PREPARATION IS THE KEY!
Research the company This will help you tailor your answers to the company culture and needs. It will also give you the foundation to ask thoughtful questions at the end of the interview.
Make a list of questions Asking good questions shows that you are enthusiastic about the job and the company. It also helps you to gain a good understanding of the role that you are going for. By having a few questions already prepared, you will not draw a blank when the interviewer asks you. Here are some suggestions:
- What would a typical day look like?
- What would my responsibilities be?
- Are there opportunities for further development?
- If I am successful in the role, do you have any advice for me starting out?
Plan your trip Planning your trip in the days before your interview will ensure that you know where you are going, meaning you are not late and are able to arrive 15mins early.
Get a good night sleep and eat breakfast Being sleep deprived or hungry can increase feelings of stress or anxiety, neither of which is helpful going into a job interview.
Social Media According to a 2018 Career Builder Survey, 70% of employers use social media to screen candidates during the hiring process. Remove any inappropriate information, pictures, videos or tags that portray you in a way that would not be attractive to an employer.
Dress Standards Preparing what you will be wearing prior to the day with reduce your nerves and it will be one less thing for you to organise the day of the interview.
The way you dress for an interview gives potential employers their first impression of how you present yourself professionally. Wearing pressed pants/skirt with a collard shirt, suitable shoes – no thongs or runners, brush your hair and teeth, with minimal jewellery and cologne is the best standard for any interview.
Review common interview questions Every interview has a different feel and you are asked different questions, but you can still practice. The easiest way to do that is to review some of these most common interview questions, which will help you feel prepared and confident.
- Tell me about yourself?
- Why have you applied for this role?
- What is your long-term career goal?
- What skills can you bring to the role?
The Handshake Normally some of our best advice is to initiate a strong, impressive handshake. However, due to the health crisis, you need to be especially careful that you do not initiate a handshake.
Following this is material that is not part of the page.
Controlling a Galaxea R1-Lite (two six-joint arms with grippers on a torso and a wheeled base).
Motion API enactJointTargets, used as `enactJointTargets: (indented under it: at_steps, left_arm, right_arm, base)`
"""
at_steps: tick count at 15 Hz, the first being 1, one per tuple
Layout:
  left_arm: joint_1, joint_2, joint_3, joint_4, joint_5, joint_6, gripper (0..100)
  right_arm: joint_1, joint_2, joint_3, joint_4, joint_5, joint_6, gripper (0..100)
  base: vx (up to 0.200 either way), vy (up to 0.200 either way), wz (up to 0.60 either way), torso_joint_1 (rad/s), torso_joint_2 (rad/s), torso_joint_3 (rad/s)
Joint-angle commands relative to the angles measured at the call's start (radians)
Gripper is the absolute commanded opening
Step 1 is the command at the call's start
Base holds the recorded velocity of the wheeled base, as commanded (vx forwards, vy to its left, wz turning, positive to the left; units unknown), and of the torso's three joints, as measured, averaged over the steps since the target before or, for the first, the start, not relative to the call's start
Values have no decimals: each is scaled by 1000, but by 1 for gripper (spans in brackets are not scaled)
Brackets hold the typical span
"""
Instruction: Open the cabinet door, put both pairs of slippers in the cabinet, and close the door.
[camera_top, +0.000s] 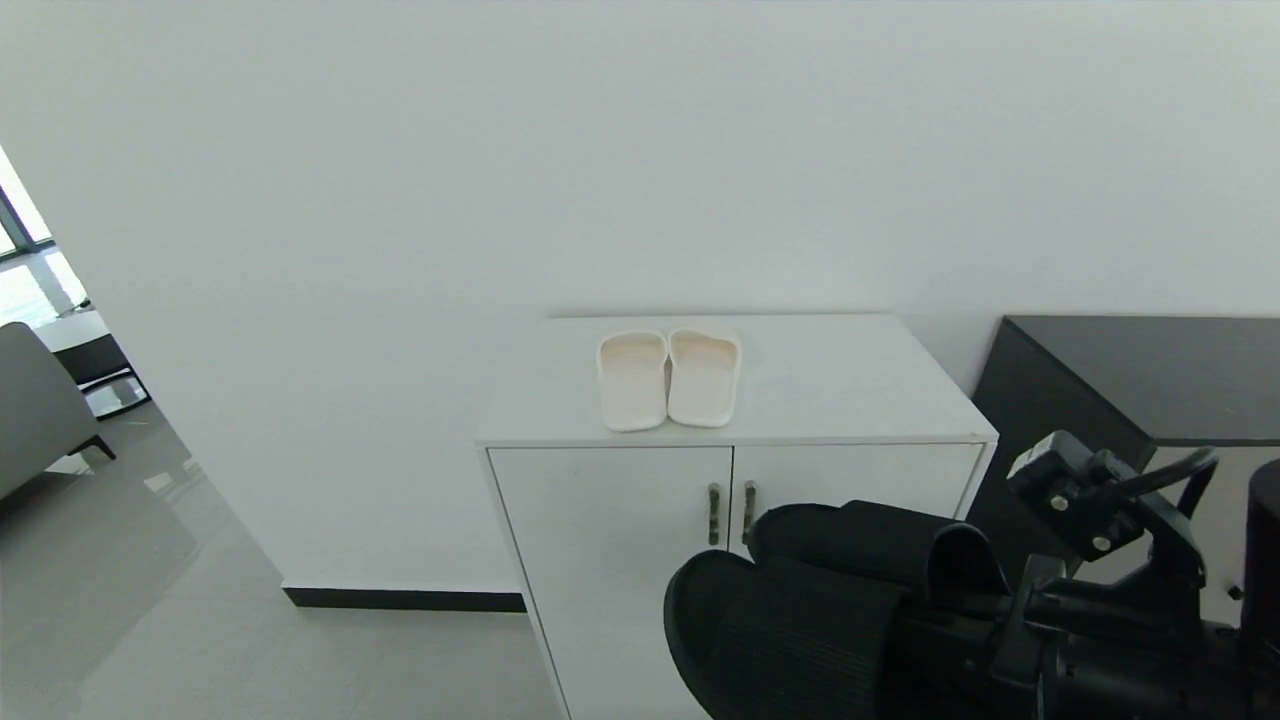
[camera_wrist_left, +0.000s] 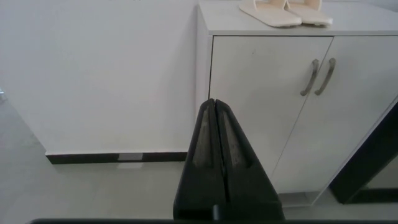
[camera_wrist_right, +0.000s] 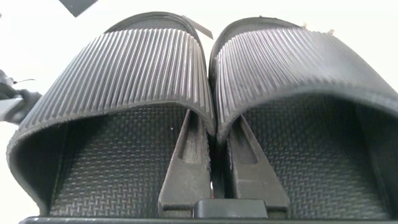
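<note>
A white two-door cabinet (camera_top: 600, 540) stands against the wall with both doors shut, its two metal handles (camera_top: 730, 513) side by side at the middle. A pair of cream slippers (camera_top: 668, 378) lies on its top; the same pair of cream slippers (camera_wrist_left: 285, 11) shows in the left wrist view. My right gripper (camera_wrist_right: 214, 155) is shut on the inner edges of a pair of black ribbed slippers (camera_wrist_right: 205, 81), held in front of the right door. The black slippers (camera_top: 830, 600) cover the lower part of that door. My left gripper (camera_wrist_left: 215, 134) is shut and holds nothing, low and off the cabinet's left front corner.
A black table (camera_top: 1140, 380) stands right beside the cabinet on the right. Open grey floor (camera_top: 200, 620) lies to the left, with a grey chair (camera_top: 35, 410) farther off. A dark baseboard (camera_top: 400, 598) runs along the wall.
</note>
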Motion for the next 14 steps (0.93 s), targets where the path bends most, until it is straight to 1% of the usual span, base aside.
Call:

This could offend the interviewer and give the impression that you do not care about the current health crisis or people’s safety.
Body Language Some experts suggest that between 75-90% of communication is non-verbal, it is important to think about what your body is saying about you during an interview. Making eye contact, sitting up straight, shoulders back, smiling and nodding at appropriate times are signs of positive body language.
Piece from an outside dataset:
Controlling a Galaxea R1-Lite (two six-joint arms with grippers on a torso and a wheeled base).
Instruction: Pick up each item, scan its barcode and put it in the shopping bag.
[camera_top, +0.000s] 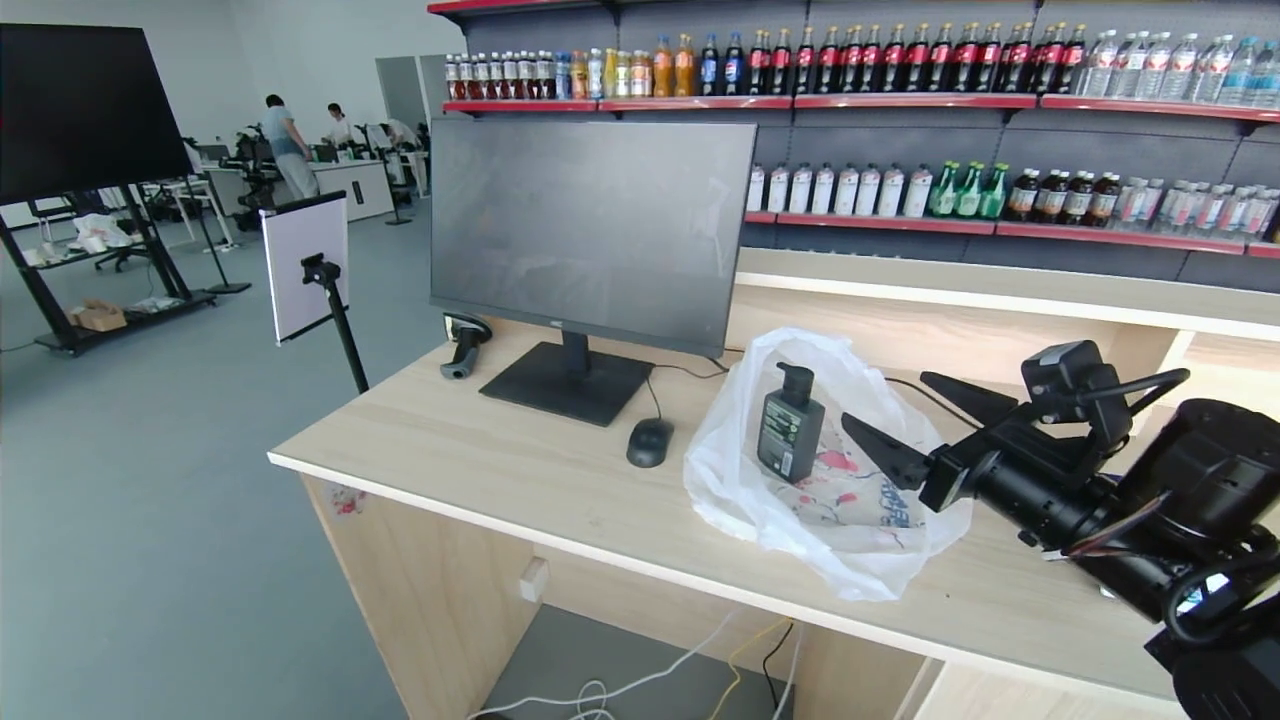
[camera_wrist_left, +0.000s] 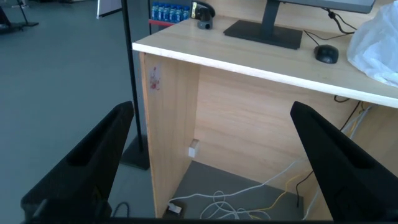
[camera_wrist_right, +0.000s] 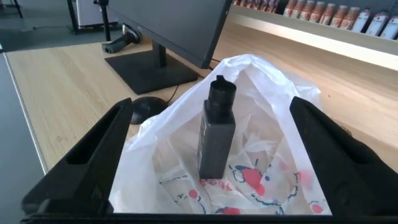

Communication Good communication skills are important to employers. Always speak clearly, politely, and friendly to everyone you come in contact with during the interview process – including the receptionist!
Talking about yourself It is vital that you can talk about yourself in a positive light. Keep it short – under 2mins. You can share things like what you enjoy doing, where you grew up, whether you have a big family, sports you like to play and other interesting things that tell them who you are as a person.
Walking with Purpose Briskly walking to your destination, (no hands in your pockets) demonstrates to an employer that you show urgency and accountability in completing your tasks.
Mobile Phones Make sure your mobile is switched off and out of site. We recommend not looking at your phone even if you are seated in the waiting room.
Video Interviews Some organisations are now moving to video interviews until further lockdown restrictions are lifted. If this is the case, don’t let this make you nervous, just remember that all the above advice still applies. Our biggest tip in this scenario is to make sure you are somewhere with a good internet signal to avoid technical difficulties during the interview.
Remember this is a fresh start and that every interview is a learning experience so with practice comes perfection.